Activity —
Repeat the entries below exactly. Begin with the first line and end with the line that contains "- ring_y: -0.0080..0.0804".

[Dataset items]
____________________

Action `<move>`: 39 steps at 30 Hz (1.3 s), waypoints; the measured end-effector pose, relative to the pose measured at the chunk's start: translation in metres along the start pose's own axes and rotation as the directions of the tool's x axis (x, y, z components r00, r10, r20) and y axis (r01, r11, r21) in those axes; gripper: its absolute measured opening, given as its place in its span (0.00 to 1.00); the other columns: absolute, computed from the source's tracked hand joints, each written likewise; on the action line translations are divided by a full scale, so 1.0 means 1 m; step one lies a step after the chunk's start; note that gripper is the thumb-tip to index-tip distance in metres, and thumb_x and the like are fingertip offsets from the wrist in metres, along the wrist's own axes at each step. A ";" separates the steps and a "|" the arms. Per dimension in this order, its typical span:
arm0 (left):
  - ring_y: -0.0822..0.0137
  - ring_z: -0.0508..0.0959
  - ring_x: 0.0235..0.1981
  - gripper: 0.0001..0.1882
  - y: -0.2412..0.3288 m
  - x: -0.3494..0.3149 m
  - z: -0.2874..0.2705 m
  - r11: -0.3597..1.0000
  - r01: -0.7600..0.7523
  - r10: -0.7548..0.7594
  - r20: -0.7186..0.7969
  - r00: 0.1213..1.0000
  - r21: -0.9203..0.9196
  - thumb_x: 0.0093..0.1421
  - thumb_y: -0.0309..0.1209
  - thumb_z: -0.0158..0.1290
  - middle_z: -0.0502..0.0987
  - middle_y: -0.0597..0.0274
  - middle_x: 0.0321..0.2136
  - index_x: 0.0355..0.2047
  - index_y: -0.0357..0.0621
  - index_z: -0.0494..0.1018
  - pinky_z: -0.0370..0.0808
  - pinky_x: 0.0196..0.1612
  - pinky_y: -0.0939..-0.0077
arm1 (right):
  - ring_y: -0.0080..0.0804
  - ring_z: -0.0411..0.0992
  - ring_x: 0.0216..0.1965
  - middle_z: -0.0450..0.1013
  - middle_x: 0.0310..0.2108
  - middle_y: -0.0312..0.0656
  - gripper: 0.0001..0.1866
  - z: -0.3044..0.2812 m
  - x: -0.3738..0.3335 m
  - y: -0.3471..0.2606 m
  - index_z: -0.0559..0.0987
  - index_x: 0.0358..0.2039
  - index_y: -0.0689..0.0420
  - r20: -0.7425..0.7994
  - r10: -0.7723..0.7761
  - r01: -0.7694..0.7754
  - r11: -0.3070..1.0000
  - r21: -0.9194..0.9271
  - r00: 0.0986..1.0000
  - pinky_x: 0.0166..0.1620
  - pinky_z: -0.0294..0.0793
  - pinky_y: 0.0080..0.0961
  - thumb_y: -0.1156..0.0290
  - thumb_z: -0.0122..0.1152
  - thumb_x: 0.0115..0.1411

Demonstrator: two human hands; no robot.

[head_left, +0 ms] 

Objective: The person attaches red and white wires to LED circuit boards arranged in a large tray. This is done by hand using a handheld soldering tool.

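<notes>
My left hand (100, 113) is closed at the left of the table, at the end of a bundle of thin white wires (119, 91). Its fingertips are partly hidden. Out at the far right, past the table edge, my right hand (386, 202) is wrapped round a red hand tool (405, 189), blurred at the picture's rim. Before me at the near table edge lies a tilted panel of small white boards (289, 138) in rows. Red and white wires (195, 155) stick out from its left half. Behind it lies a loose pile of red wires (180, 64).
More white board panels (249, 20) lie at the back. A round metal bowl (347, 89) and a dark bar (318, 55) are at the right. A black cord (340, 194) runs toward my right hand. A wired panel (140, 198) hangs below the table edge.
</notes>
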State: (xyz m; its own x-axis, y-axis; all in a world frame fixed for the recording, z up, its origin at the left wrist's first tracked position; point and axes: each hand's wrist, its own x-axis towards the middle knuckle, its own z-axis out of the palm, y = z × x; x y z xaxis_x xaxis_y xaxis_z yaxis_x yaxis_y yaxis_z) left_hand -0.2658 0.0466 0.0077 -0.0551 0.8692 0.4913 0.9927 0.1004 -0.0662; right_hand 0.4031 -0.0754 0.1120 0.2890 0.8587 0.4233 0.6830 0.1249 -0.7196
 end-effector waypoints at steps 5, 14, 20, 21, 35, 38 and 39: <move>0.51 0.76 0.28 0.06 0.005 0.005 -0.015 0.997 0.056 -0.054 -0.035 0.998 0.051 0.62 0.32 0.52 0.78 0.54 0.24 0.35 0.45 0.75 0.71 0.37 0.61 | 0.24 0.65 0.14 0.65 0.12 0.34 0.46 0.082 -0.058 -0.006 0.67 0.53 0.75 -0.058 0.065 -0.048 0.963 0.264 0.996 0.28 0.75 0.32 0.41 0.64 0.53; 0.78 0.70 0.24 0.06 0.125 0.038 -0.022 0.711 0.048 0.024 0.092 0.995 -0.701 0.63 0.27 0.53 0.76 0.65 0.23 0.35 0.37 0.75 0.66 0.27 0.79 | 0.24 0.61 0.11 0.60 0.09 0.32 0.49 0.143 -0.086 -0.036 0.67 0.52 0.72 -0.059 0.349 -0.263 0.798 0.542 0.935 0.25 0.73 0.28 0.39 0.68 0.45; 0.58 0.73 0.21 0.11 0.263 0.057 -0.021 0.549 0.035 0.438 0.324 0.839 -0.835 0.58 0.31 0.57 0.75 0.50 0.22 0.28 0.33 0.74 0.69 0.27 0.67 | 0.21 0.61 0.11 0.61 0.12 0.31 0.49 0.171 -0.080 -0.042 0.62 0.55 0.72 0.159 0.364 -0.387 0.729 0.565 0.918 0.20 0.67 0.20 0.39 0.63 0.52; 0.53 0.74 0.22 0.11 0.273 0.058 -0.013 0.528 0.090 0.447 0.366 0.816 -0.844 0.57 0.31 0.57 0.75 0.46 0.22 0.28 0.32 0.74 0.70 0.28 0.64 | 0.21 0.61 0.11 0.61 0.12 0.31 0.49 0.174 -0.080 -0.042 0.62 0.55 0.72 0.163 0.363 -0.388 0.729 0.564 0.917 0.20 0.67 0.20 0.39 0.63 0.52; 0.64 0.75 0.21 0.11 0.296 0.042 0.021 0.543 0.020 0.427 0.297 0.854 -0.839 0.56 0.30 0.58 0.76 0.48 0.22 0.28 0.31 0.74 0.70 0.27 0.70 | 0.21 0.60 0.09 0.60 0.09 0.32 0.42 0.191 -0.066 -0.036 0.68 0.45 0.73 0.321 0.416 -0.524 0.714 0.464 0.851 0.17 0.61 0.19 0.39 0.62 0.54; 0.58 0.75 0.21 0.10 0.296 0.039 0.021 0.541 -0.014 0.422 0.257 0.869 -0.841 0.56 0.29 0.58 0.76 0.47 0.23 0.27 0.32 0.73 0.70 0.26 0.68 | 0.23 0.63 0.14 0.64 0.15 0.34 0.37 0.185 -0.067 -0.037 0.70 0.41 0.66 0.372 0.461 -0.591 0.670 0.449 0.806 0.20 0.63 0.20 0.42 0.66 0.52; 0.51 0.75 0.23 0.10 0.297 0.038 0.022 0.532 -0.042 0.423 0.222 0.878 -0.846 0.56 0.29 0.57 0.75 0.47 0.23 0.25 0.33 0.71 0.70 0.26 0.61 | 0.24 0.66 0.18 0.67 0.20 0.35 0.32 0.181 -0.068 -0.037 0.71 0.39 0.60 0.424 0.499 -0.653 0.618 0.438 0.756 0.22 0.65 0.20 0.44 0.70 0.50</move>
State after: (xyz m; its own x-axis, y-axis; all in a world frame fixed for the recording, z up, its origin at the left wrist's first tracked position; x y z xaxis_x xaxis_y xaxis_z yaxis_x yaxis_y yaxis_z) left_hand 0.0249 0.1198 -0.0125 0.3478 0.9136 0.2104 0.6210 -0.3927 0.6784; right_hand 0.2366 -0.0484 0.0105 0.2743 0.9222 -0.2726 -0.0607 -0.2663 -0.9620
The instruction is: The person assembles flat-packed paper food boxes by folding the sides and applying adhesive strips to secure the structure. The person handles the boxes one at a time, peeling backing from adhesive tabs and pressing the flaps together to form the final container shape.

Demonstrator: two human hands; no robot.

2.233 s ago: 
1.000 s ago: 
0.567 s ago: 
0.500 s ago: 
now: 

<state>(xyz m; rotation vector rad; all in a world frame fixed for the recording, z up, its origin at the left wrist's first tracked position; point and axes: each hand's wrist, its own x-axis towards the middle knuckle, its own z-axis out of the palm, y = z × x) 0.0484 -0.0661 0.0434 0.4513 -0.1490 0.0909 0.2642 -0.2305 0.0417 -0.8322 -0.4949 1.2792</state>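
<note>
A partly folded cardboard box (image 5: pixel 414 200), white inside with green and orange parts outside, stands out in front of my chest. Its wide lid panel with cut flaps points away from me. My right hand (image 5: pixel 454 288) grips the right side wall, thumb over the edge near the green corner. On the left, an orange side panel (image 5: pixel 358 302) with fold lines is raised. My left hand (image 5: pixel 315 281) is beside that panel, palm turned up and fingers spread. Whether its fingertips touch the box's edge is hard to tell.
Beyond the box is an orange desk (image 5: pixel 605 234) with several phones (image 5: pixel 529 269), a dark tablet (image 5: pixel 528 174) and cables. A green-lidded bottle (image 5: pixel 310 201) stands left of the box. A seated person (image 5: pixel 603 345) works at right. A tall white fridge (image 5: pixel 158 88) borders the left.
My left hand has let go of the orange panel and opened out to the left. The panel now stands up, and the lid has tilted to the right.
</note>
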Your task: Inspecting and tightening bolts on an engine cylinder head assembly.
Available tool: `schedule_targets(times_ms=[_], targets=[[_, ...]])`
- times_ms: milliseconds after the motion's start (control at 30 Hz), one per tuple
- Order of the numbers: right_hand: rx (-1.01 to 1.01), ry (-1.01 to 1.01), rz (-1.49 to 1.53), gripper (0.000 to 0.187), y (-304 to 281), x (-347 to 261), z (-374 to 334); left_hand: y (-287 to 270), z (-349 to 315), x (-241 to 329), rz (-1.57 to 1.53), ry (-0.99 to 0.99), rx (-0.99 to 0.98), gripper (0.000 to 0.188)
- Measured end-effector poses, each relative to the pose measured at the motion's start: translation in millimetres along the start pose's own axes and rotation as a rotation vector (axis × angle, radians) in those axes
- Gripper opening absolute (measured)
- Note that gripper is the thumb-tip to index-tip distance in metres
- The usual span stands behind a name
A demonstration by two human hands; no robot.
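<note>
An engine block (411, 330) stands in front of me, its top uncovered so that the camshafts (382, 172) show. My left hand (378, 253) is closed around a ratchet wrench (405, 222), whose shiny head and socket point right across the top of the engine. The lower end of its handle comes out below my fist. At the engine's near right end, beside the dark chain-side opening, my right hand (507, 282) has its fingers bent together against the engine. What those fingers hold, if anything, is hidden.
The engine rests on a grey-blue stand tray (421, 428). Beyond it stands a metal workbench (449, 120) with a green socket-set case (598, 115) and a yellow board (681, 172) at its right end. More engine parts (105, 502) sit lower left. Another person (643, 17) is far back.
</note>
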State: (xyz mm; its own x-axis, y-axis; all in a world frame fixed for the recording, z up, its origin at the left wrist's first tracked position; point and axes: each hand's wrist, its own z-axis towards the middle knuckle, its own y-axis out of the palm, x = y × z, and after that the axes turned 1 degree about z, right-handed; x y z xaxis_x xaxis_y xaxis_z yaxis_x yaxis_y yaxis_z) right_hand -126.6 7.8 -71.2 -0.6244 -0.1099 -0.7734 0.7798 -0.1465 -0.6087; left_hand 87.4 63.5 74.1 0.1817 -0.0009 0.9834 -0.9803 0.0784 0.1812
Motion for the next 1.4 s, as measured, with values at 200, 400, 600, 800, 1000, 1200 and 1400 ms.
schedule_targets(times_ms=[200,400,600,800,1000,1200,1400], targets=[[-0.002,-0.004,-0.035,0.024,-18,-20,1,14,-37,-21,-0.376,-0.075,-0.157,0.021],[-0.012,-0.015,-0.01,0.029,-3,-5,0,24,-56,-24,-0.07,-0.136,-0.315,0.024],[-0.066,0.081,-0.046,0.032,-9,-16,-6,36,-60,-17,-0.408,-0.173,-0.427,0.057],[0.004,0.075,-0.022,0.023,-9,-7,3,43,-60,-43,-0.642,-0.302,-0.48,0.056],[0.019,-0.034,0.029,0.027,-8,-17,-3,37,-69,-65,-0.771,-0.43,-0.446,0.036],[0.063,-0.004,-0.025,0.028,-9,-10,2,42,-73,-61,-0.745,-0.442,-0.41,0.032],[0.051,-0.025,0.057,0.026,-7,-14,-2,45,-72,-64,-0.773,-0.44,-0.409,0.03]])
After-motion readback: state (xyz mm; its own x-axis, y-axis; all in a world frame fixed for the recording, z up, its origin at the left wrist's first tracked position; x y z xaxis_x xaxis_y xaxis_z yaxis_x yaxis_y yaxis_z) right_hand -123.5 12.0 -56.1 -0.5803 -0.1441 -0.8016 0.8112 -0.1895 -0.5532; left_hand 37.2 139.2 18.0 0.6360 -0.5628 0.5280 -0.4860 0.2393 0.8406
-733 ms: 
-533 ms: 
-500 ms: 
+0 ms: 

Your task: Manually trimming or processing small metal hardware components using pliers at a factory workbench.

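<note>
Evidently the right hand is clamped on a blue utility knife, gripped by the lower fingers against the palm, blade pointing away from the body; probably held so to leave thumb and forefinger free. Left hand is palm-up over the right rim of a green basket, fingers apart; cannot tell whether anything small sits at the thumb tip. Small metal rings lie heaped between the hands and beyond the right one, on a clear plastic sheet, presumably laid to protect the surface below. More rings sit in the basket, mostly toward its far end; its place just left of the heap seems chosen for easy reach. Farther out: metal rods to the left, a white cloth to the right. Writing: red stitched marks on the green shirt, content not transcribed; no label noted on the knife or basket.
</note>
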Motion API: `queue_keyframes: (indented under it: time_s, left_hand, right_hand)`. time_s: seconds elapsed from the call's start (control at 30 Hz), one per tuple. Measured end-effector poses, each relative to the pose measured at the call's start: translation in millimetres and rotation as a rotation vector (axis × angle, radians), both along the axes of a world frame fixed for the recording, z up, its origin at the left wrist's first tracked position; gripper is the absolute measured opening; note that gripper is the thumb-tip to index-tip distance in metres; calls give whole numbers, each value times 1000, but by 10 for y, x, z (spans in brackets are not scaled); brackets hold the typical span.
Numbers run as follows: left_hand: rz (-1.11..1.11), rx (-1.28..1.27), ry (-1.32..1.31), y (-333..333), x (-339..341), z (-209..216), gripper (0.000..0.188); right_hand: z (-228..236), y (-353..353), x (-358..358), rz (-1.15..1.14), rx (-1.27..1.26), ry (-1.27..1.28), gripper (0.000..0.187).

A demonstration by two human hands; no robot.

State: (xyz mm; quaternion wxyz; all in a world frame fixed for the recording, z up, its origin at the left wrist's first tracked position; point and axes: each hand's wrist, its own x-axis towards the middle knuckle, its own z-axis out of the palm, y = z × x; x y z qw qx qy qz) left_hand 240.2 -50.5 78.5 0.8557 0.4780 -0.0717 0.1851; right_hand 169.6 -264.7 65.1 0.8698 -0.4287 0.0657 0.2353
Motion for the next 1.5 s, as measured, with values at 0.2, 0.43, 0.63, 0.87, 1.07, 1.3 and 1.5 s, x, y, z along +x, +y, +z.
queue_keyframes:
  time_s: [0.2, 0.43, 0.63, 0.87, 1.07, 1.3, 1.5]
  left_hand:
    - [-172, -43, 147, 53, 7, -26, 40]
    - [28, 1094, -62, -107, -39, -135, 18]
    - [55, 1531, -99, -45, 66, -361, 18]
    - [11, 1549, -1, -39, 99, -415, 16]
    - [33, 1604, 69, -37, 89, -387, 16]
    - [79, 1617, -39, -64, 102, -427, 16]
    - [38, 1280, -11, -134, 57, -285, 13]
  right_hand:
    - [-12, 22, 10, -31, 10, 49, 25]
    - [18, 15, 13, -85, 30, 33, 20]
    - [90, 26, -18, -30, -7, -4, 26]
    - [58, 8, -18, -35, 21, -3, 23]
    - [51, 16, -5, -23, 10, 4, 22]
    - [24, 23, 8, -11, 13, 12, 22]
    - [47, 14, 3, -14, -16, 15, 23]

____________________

Exercise solution —
Action `<move>`: 39 steps at 30 Hz (1.3 s), waypoints; the measured end-effector pose, relative to the pose measured at the chunk's start: translation in metres along the start pose's own axes and rotation as the directions of the tool's x axis (x, y, z components r00, r10, r20) and y axis (r01, r11, r21) in those axes; gripper: its absolute measured opening, given as its place in its span (0.00 to 1.00); the other columns: absolute, computed from the source's tracked hand joints, each written likewise; on the action line translations are divided by a full scale, so 1.0 means 1 m; step one lies a step after the chunk's start; note that gripper is the thumb-tip to index-tip distance in metres, and thumb_x and the like are fingertip offsets from the wrist in metres, along the wrist's own axes at each step. A ";" separates the steps and a "|" the arms. Per dimension in this order, its typical span:
arm0 (left):
  - ring_y: -0.0822..0.0137
  - ring_z: -0.0508..0.0959
  - ring_x: 0.0235..0.1981
  - gripper: 0.0001..0.1882
  - y: -0.2412..0.3288 m
  - x: -0.3494..0.3149 m
  - z: -0.2874..0.2705 m
  - r11: -0.3597..1.0000
  - r01: -0.7600..0.7523
  - r10: -0.7548..0.7594
  - r20: -0.7186..0.7969
  - r00: 0.1213..1.0000
  - r21: -0.9203..0.9196
  - thumb_x: 0.0093..0.1421
  - thumb_y: -0.0309..0.1209
  - thumb_z: -0.0158..0.1290
  - middle_z: -0.0502..0.0987
  - middle_y: -0.0597..0.0274
  - middle_x: 0.0321..0.2136
  - index_x: 0.0355..0.2047
  - index_y: -0.0357..0.0621
  - index_z: -0.0494..0.1018
  - pinky_z: -0.0370..0.0808
  - pinky_x: 0.0196..0.1612
  - pinky_y: -0.0939..-0.0077
arm1 (right):
  - ring_y: -0.0080..0.0804

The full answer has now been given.